Duration of exposure:
Animals are immobolized during the 24-hour contact period, after which the film is removed and the rabbits are caged for subsequent 14-day observation period.
Doses:
0.33 to 2.35
No. of animals per sex per dose:
four
Control animals:
not required
Statistics:
The LD50 and its fidutial range are estimated by the method of Thompson (Thompson WR: Use of moving Averages and Interpolation to Estimate Median effective dose. Bacteriol. Rev. 11: 115, 1947) using the Tables of Weil (Weil, GS: Tables for convenient calculation of Median-effective Dose (LD50 or ED50) and Instructions in their use. Biometrics 8: 249, 1952). The (dose) figures in parntheses show limits of +/- 1.96 standard deviations
Key result
Sex:
male
Dose descriptor:
LD50
Effect level:
>= 880 mg/kg bw
Based on:
test mat.
Remarks on result:
no indication of skin irritation up to the relevant limit dose level
Mortality:
Not described
Clinical signs:
Not described
Body weight:
Initial body weight range: 2.5 to 3.5 kg
Gross pathology:
Not mentioned
Interpretation of results:
Category 3 based on GHS criteria
Remarks:
Note: substance has a harmonized classification as Cat 4
Conclusions:
The LD50 was 880 mg/kg in NewZealand male albino rabbits in a 24 hour exposure (occlusive) based on acceptable scientific methods (Draize method for experimental procedures and Thompson's method for LD50 calculations).
Executive summary:

LD50 was calculated to be 880 mg/kg in NewZealand male albino rabbits exposed to 1 -naphthol for 24 hours (occlusive), follwed by a 14-day observation period. Acceptable scientific methods (Draize method for experimental procedures and Thompson's method for LD50 calculations) were used.

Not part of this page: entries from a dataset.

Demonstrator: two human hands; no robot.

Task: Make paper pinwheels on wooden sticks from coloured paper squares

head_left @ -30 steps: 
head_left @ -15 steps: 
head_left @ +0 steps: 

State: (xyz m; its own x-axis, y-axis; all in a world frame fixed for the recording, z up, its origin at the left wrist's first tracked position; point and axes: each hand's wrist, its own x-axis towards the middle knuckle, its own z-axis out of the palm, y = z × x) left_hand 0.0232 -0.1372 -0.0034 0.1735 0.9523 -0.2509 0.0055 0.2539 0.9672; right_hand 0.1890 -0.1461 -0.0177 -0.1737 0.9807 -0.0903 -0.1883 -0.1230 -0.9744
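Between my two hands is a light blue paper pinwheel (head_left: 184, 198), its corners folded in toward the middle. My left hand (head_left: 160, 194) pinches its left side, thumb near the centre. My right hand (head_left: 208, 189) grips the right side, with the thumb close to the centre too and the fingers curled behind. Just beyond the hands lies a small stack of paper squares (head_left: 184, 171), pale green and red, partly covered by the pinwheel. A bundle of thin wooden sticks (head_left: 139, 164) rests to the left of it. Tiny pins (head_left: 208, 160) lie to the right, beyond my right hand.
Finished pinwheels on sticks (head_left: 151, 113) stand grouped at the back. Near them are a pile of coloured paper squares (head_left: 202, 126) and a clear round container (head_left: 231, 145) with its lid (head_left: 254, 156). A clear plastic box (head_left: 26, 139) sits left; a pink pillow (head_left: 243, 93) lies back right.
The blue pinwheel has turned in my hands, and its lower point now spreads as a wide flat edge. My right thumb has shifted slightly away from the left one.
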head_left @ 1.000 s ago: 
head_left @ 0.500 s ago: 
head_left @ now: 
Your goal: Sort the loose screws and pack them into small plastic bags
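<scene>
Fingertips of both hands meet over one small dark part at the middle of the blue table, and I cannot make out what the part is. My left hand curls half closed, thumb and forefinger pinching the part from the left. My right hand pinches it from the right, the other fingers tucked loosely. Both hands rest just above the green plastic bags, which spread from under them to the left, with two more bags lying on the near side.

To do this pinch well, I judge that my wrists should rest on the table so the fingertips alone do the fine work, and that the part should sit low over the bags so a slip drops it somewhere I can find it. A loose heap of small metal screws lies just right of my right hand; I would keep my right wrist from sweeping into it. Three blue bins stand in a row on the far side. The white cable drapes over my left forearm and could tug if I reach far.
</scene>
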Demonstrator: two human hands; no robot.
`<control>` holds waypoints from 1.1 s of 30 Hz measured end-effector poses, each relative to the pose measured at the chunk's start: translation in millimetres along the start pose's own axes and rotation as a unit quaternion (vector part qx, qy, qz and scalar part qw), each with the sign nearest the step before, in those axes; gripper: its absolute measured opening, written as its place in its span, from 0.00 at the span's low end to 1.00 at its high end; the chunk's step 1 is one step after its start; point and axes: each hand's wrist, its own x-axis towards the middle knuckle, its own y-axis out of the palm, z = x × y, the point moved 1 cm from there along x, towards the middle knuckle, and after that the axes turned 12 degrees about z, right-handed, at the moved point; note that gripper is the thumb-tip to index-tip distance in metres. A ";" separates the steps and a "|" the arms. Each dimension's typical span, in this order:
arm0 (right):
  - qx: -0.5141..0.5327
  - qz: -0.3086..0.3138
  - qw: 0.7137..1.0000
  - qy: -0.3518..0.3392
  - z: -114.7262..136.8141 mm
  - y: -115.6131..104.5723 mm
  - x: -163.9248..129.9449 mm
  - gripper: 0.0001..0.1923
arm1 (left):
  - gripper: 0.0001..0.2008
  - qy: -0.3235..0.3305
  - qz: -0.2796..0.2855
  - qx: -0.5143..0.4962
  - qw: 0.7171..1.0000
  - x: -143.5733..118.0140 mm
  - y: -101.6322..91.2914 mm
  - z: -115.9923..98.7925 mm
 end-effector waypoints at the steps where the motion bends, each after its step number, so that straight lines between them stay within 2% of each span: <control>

Under the conditions of this study, based on the results, this substance is classified as Acute toxicity - dermal, Category 3 according to the UN GHS criteria.

Endpoint conclusion
Endpoint conclusion:
adverse effect observed
Dose descriptor:
LD50
Value:
880 mg/kg bw
Quality of whole database:
Klimisch 2

Additional information

Justification for classification or non-classification

On the basis of the data, the 1-naphthol is classified Acute Tox Cat 4, H302 (oral) and Acute tox Cat 3 (dermal), and STOT SE Cat. 3 for inhalation exposure, and STOT SE Category 2 (H371) for oral exposure according to the UN GHS. However, with regard to the dermal classification, there is a harmonized classification of Acute tox Cat 4 (dermal).